§ **Task**: Only the lines below starting at the one containing "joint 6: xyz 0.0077" and ending at the one containing "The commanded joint" belong in the answer, each copied exactly.

§ **Entries supplied**:

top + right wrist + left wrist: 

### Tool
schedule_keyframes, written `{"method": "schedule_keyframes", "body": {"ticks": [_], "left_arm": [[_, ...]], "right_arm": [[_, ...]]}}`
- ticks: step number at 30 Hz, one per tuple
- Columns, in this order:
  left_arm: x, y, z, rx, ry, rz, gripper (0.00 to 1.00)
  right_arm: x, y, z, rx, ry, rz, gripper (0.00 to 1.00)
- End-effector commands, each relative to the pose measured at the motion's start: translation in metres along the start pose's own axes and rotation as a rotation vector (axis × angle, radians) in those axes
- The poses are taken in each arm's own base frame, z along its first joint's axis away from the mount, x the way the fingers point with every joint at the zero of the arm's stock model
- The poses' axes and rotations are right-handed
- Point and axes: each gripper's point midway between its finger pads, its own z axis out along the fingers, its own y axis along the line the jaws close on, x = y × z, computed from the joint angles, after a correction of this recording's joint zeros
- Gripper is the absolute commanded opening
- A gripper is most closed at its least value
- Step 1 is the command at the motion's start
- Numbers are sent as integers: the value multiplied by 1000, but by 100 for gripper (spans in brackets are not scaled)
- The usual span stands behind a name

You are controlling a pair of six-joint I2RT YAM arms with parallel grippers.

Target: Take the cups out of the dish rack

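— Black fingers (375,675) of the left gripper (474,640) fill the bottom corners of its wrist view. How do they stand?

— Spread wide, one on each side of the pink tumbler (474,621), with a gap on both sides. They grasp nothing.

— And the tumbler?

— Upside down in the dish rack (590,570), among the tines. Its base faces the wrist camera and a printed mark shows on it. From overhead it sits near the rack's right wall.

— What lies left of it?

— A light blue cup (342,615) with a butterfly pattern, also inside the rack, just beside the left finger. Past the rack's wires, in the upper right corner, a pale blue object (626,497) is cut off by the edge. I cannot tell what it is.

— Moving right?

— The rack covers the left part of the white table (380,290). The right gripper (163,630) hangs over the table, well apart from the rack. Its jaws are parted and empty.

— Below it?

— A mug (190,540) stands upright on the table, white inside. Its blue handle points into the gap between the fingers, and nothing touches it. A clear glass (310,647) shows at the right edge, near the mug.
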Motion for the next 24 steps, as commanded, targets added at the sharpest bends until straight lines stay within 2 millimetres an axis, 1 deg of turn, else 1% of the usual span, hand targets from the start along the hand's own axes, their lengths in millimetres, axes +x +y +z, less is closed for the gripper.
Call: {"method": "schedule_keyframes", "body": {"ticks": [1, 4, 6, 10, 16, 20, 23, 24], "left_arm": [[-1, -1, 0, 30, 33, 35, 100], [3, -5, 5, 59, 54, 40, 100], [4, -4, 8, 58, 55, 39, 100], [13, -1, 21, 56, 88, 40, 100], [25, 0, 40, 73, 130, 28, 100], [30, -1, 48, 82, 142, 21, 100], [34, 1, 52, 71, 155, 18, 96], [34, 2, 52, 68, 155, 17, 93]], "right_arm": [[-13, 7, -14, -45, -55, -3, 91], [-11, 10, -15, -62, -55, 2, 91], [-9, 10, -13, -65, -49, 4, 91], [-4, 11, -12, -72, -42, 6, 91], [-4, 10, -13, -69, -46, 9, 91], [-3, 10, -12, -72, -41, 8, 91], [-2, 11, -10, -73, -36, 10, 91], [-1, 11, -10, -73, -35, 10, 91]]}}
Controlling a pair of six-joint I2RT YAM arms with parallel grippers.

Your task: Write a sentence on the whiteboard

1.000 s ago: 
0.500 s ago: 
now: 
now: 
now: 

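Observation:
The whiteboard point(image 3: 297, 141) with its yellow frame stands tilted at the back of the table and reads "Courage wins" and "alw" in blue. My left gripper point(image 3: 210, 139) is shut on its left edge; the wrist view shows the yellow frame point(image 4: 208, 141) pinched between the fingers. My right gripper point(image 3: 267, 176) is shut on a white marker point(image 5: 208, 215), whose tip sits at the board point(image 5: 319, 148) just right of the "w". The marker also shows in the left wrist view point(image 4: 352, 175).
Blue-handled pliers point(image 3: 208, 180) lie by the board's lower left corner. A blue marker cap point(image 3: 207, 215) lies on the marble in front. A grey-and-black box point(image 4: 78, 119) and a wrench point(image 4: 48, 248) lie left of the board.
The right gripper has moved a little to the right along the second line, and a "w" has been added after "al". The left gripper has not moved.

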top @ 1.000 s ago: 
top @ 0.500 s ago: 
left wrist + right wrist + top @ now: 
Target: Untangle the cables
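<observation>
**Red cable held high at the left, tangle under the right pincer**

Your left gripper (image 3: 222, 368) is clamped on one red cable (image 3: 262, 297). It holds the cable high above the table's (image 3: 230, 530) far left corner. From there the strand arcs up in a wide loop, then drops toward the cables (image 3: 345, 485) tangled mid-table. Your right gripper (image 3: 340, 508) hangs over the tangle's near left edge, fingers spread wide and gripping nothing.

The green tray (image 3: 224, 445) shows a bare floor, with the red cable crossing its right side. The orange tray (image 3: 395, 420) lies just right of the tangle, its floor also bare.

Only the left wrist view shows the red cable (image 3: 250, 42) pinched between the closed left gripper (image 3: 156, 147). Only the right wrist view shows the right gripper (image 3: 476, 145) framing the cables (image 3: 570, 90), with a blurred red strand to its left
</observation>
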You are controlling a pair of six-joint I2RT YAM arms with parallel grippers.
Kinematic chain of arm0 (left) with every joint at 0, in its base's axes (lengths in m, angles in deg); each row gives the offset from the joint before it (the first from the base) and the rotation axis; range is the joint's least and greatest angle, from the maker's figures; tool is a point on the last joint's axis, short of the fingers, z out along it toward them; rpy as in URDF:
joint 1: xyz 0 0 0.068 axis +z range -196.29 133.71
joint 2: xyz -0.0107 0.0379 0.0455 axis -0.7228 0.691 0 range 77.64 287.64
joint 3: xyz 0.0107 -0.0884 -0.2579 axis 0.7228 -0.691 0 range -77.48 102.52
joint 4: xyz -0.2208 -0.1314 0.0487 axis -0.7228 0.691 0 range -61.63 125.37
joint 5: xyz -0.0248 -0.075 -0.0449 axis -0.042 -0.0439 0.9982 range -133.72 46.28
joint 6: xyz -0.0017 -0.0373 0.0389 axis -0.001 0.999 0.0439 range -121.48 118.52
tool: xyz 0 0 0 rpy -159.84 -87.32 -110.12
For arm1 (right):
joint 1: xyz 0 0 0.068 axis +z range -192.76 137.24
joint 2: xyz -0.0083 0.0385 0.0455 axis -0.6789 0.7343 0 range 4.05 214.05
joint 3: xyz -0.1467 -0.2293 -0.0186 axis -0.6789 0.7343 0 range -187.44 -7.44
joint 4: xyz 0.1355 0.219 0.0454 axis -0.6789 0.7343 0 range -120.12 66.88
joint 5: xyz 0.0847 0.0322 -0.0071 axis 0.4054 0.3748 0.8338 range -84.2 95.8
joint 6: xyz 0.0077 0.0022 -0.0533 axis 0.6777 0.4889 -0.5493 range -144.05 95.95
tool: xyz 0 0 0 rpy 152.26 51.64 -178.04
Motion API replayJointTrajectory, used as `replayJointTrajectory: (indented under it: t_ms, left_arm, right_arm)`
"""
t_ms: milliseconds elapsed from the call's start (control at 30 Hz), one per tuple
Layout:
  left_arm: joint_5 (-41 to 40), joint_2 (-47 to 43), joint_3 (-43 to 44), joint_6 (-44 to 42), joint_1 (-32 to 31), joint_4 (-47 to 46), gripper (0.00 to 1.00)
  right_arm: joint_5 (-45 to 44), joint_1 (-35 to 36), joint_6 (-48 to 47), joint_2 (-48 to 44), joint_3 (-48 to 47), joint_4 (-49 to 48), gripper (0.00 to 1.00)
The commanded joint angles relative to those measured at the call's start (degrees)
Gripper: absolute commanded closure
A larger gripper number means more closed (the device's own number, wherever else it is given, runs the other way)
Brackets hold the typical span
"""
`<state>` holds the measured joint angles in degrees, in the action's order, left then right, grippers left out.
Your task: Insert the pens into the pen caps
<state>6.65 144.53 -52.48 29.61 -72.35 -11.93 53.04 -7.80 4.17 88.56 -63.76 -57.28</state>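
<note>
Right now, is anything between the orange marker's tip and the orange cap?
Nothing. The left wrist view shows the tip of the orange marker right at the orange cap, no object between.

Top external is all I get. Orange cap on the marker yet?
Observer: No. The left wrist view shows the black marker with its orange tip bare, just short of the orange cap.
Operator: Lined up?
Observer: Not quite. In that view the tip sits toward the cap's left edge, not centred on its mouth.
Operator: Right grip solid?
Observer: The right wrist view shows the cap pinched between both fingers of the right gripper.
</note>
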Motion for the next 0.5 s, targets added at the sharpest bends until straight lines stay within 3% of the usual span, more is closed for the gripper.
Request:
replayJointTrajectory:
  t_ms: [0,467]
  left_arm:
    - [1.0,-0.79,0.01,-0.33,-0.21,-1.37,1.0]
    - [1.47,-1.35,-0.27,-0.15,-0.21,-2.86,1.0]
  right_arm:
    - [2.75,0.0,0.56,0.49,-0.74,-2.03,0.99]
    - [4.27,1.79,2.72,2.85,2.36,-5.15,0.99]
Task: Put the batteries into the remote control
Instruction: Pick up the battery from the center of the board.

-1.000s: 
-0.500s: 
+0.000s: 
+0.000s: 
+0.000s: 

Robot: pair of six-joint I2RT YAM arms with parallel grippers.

§ **Response**:
joint 6: xyz 0.0077 0.0022 -0.0533 axis 0.6777 0.4889 -0.5493 range -144.05 95.95
tool: xyz 0 0 0 rpy 152.26 51.64 -178.04
Motion API replayJointTrajectory, used as `replayJointTrajectory: (indented under it: t_ms, left_arm, right_arm)`
"""
t_ms: milliseconds elapsed from the call's start (control at 30 Hz), one per tuple
Layout:
  left_arm: joint_5 (-41 to 40), joint_2 (-47 to 43), joint_3 (-43 to 44), joint_6 (-44 to 42), joint_1 (-32 to 31), joint_4 (-47 to 46), gripper (0.00 to 1.00)
  right_arm: joint_5 (-45 to 44), joint_1 (-35 to 36), joint_6 (-48 to 47), joint_2 (-48 to 44), joint_3 (-48 to 47), joint_4 (-49 to 48), gripper (0.00 to 1.00)
The commanded joint angles relative to those measured at the call's start (degrees)

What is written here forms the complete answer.